Su largo texto comienza por “Prepárense para algo sin precedentes, estoy por admitir que estaba equivocado”. Kisin, quien festejó en su momento el fin del monopolio de la prensa tradicional del tratamiento de las noticias y debates con la llegada de los podcasts, se mostraba consternado por el espectáculo del programa de Rogan, que al día de hoy ataca a Murray por haberlo dejado mal parado en su propio show. “La crítica central a Murray acá —escribe Kisin en su sitio web— es que argumenta desde la autoridad, que es lo que los medios de comunicación dominantes han hecho durante años para confundir al público sobre todo, desde la transexualidad hasta el covid y la guerra. Smith y sus partidarios sostienen que el concepto de expertise está tan desacreditado que él (y cualquier otra persona) tiene derecho a expresar cualquier opinión sobre cualquier tema que desee. El público, dicen, puede juzgar esas opiniones por sí mismo. El intento de Murray de desestimar tales opiniones basándose en que no coinciden con la opinión de los expertos se considera un argumento ineficaz en el mejor de los casos y un intento de credencialismo [argumento de autoridad] en el peor”.
“El mundo del entretenimiento no se rige por la búsqueda de la verdad, y afirmar que las ideas de alguien son falsas ya no es una crítica eficaz. Podcastán es un lugar donde la gente critica a los principales medios de comunicación por no estar a la altura de sus estándares de honestidad y precisión, mientras que no tienen ninguno propio”, subraya.
Y ese es el problema. Todos confiamos en expertos, tercerizamos nuestro conocimiento en personas e instituciones que creemos que saben más. No podemos hacer siempre nuestra propia investigación y dominar todas las disciplinas. Después de todo, a la hora de tomar un avión o de someternos a una operación, nos entregamos a instituciones que deben responder a pautas, diplomas, verificación entre pares, auditorías que, aunque son imperfectas, nos permiten sobrevivir. El problema es que las instituciones están demasiado desacreditadas.

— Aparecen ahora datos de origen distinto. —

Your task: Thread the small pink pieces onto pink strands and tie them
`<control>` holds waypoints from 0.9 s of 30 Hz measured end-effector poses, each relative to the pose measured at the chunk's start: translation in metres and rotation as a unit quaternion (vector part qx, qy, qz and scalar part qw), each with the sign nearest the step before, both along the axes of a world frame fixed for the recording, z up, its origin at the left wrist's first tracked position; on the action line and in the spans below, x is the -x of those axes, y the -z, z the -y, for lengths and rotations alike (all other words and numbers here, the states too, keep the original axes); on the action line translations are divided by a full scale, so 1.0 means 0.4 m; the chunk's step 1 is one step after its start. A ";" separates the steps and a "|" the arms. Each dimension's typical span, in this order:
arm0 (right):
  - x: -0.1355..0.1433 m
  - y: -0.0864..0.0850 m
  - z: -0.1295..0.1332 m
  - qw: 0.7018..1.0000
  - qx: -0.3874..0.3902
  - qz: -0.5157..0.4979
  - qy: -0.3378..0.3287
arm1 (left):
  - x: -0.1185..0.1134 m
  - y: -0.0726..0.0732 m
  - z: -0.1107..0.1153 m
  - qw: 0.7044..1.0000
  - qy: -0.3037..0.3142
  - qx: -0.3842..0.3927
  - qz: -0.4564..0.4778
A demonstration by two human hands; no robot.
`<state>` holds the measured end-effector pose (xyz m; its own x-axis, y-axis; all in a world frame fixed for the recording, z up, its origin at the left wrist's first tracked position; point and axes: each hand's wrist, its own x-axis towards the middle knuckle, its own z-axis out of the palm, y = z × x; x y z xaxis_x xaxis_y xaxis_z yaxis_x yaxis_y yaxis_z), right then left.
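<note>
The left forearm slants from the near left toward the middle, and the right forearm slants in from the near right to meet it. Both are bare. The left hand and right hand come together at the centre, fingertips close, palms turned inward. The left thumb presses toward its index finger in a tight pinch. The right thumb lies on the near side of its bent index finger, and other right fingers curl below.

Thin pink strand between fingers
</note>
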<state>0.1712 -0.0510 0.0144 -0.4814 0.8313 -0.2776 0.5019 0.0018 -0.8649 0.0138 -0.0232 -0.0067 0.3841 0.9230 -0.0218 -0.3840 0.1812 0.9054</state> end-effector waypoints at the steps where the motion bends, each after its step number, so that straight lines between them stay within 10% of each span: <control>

“Una de las cosas que el covid hizo fue resquebrajar el consenso de los científicos, que era una de las últimas catedrales de conocimiento a la que realmente escuchabas. Una vez que la ciencia dejó de ser respetada —y por buenas razones— nos despojamos de todas las cosas de la sociedad en las que podíamos confiar”, dice Murray a Sam Harris en el episodio de esta semana. Y si esto ocurrió con los expertos más reverenciados, poco le quedó al resto, ni hablar de los medios o los políticos. Estamos entre un mundo donde la legitimidad de las instituciones está en ruinas y otro que aún no ha madurado para remediarlo o sustituirlo.